Monday, October 16, 2006

Oh, Brother! When I’m Glad to Be an Only Child

There are days when I am especially grateful to be an only child. In fact, most days I feel this way. The only time I wasn’t glad about my “only” status was when my Dad died, and I didn’t have anyone to share the burden of taking care of Mom. But most days it feels great!

Only children can have all sorts of fun with comments like:
My parents believed in quality, not quantity
I’m my parent’s favorite. No, really, I am

And so on…there are lots of things I love (and loved) about being an only child. I’ll have to write a post on that sometime, but the post today is about something I completely do not understand…siblings!

My husband has four siblings – two sisters and two brothers. They are all married and have kids. At a recent family gathering, we noticed Brett’s one brother and his wife were acting “cool” toward us. Well, it bothered us, and on the way home that evening, we called their home to see if something was the matter. As far as we knew, we hadn’t done anything to offend them. When Brett got a hold of them, they gave him the “brush off” and said they were “too busy” to talk.

We just shrugged our shoulders and waited to see what would happen. Well, today, Brett called his brother, and it turns out they ARE mad at us. As Brett recounted the “reasons” to me, I couldn’t believe it, because:
a.) They were stupid reasons
b.) This is a family that is SUPPOSED to be Christians!

Anyway, here are the reasons:

Reason 1:
When Brett’s mom died, we traveled up to Geneva and stayed with this brother and his family. When their son developed appendicitis, we figured that the last thing they needed was houseguests and headed over to stay with Brett’s other brother. Apparently, they are mad at us because we didn’t offer to watch their other children while they went to the hospital.

My response:
They didn’t ask us to watch their kids! We would have totally done it if they’d asked. We were tired, traumatized, and not thinking straight. How they could hold this as a grudge for a year and a half, I just don’t know!

Reason 2:
Apparently, someone told them that I said the dress they buried my mother-in-law in was “not her color.”

My response:

Okay,
a.) I never said that, and
b.) Even if I had said that – it could have been out of grief, or even just an opinion, but that doesn’t matter, because
c.) I never said that

Reason 3:
Brett’s brother told him that we always “blow them off” when it comes to special events.

My response:
“Well, give us a little more warning.” They call us the day before the event and then expect us to drop everything to run to little Joey or Joshie’s birthday. We have plans on the weekends, and if you’d let us know about the party at least a week in advance – we’d plan to be there. That is just as much your fault as it is ours!

Reason 4:
When we were staying with them after Brett’s mom died (but before the Appendicitis Episode – in which we were so apparently un-thoughtful), my sister-in-law and I had (what I thought) was a really good heart-to-heart conversation. Afterwards, we both kept saying how good it was to get to know one another better. Well, now it comes out that I apparently said to her, “Wow, you’re not as bad as everyone says you are!”

My Response:
Now, you know me, so you know I would NEVER say that! Unbelievable! It’s like they just decided to start pulling things out of the air.

Reason 5:
Now, we’re getting down to brass tacks. Here’s the granddaddy of reasons – Brett’s brother told him that Brett must not love his family because he moved away!

My response:
Hello! I’ve got family, too! And besides, Brett wanted to move here. His brothers and sisters always treated him like a baby, so he wanted to get the heck out of Dodge. And Brett’s parents had 5 kids!!! There are four families right there to take care of his mom and dad. My mom and dad only had I child!!! Who would take care of my mom, huh? No one, that’s who! So there!

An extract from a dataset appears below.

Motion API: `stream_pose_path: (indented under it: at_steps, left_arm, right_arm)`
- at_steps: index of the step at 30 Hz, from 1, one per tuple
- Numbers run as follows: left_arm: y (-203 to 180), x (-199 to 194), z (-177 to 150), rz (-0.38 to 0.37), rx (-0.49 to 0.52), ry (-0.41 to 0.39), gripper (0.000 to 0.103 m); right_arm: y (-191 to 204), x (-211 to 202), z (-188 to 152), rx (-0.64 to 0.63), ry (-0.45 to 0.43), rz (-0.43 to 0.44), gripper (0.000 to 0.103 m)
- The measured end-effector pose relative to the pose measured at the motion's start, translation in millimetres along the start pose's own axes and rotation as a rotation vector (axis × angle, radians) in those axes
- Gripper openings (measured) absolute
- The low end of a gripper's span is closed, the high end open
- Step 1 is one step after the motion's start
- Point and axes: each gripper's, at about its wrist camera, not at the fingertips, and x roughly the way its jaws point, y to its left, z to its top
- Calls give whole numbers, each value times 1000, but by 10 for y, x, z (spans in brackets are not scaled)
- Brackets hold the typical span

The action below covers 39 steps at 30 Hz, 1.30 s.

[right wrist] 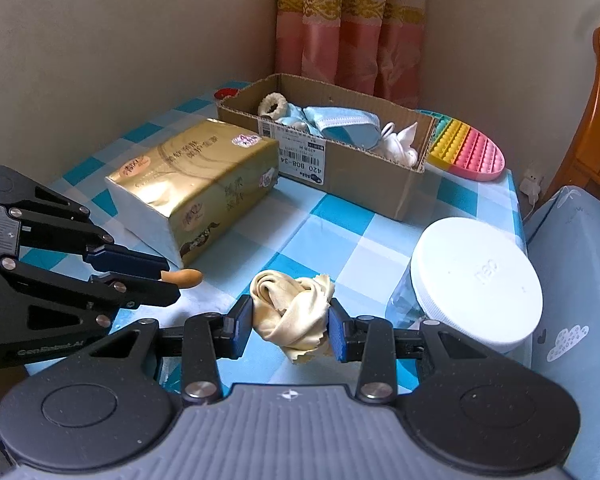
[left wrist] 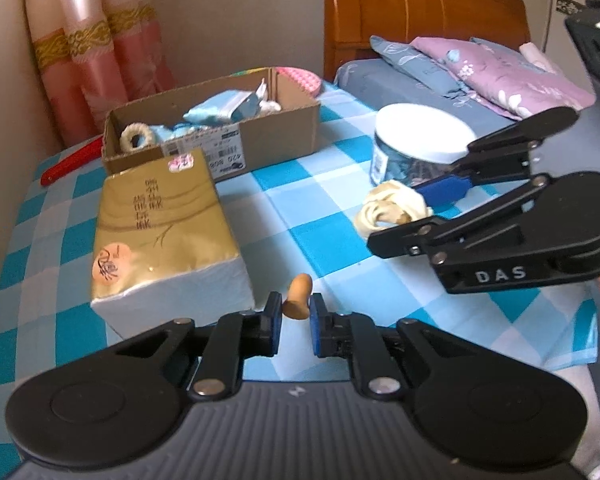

Continued Familial Ramblings:

The weird thing is that I can think of numerous things Brett and I could be (or have been) offended at. This particular brother and his family have never come to visit us, even though it is only and hour and a half away – yet, we manage to get up there every couple of months. Or how he broke his mother’s heart by eloping and not letting her see her firstborn son get married – or other things, but we’ve never mentioned them! We were trying to be Christ-like!

So, now we’ve got to figure out how to handle the situation. I can’t imagine going to another family gathering and seeing them there. Both Brett and I want to get this resolved, but we’re just not sure how. We are both a little stressed out about the whole situation – we’ve been praying about it, and hopefully the Lord will lead us to do the right thing.

But right now, I feel sorry for Brett having to go through this.

And, like I said, I’m feeling grateful that I’m an only child!